Exercise aim: Each line from the one containing "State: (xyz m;" through the end of the data must be retyped exactly, and no other line.

----- Available data

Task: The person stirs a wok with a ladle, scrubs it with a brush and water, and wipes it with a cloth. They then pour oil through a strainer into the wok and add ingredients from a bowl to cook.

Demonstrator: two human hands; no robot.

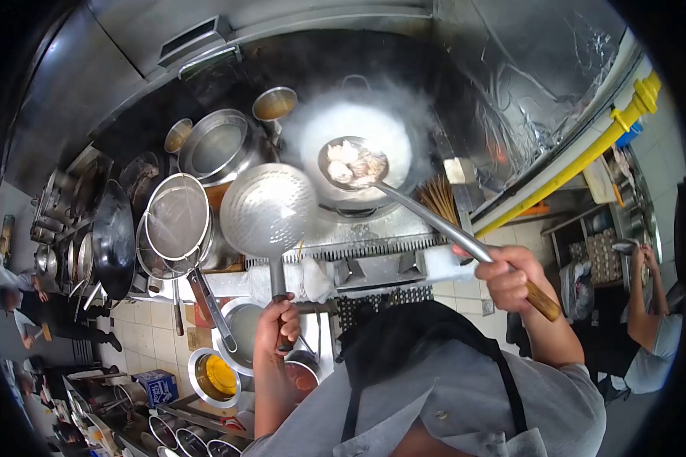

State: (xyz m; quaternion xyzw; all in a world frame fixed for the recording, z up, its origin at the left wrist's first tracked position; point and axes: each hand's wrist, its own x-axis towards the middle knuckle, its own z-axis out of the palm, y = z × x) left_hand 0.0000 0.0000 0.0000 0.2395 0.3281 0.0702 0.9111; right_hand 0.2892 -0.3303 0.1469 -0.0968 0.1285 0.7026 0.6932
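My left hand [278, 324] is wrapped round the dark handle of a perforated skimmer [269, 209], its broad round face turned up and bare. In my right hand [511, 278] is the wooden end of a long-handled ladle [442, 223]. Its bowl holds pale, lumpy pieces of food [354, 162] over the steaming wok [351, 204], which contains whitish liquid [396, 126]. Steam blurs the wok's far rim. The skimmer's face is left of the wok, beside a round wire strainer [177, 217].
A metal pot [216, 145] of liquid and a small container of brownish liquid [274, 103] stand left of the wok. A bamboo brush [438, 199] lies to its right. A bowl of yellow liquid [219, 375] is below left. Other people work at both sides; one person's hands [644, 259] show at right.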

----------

Task response:
State: (xyz m; quaternion xyzw; all in a world frame fixed for the recording, z up, its origin at the left wrist's first tracked position; point and axes: each hand's wrist, its own x-axis towards the middle knuckle, its own z-axis out of the palm, y = z × x) left_hand 0.0000 0.0000 0.0000 0.2395 0.3281 0.0702 0.9111; right_hand 0.2892 -0.3303 0.1469 -0.0968 0.1285 0.7026 0.6932
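My left hand [278, 324] is wrapped round the dark handle of a perforated skimmer [269, 209], its broad round face turned up and bare. In my right hand [511, 278] is the wooden end of a long-handled ladle [442, 223]. Its bowl holds pale, lumpy pieces of food [354, 162] over the steaming wok [351, 204], which contains whitish liquid [396, 126]. Steam blurs the wok's far rim. The skimmer's face is left of the wok, beside a round wire strainer [177, 217].
A metal pot [216, 145] of liquid and a small container of brownish liquid [274, 103] stand left of the wok. A bamboo brush [438, 199] lies to its right. A bowl of yellow liquid [219, 375] is below left. Other people work at both sides; one person's hands [644, 259] show at right.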

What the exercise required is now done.